■ **Exercise**: Skip the pictures, please, and write out exactly the lines from the opening of the data through the line containing "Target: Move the".

■ **Recorded data**:

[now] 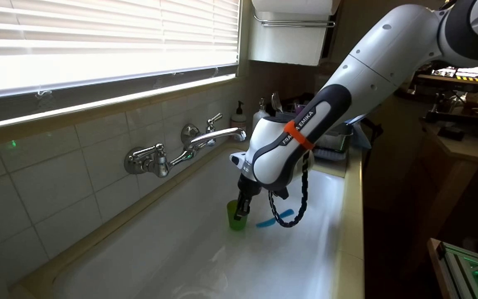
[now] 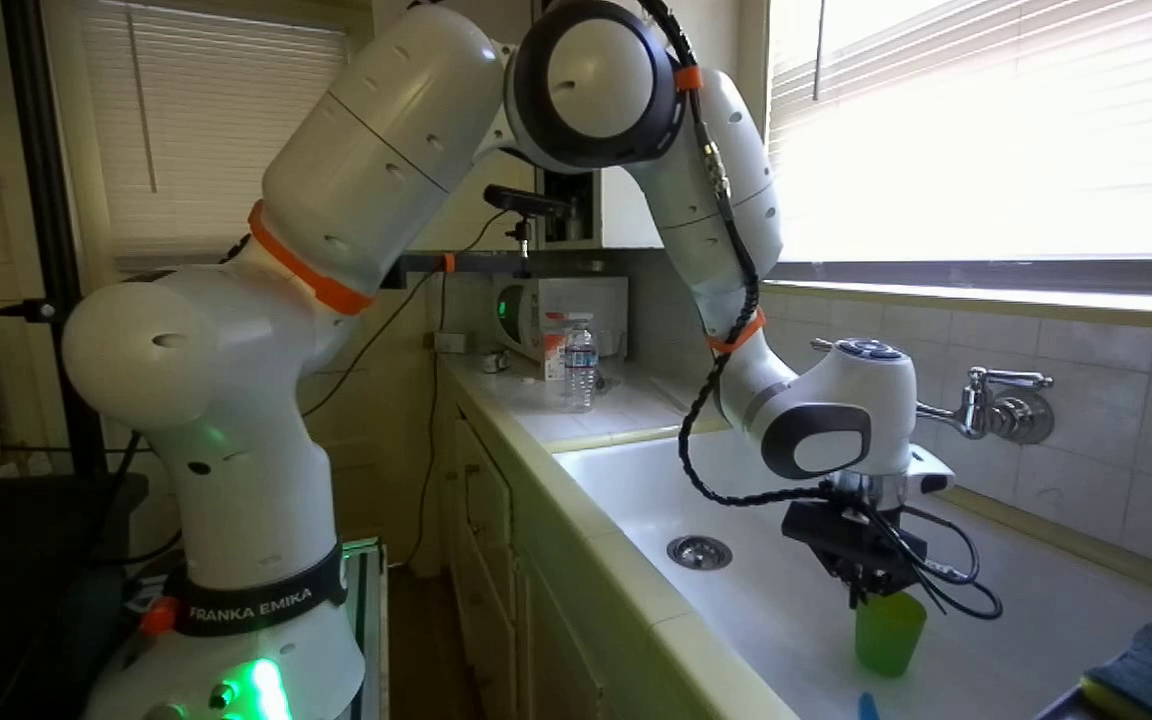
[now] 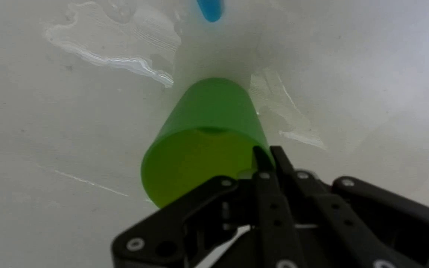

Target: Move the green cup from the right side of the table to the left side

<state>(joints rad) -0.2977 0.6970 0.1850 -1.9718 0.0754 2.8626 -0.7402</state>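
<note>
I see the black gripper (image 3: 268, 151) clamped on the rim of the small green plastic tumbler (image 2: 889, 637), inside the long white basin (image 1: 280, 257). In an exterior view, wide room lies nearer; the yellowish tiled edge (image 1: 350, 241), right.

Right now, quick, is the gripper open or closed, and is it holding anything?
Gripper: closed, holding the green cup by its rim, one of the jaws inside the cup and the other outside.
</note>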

■ **Exercise result**:
[now] 
[now] 
[now] 

Target: Move the green cup from the right side of the table to the left side

Nothing further is needed for the answer.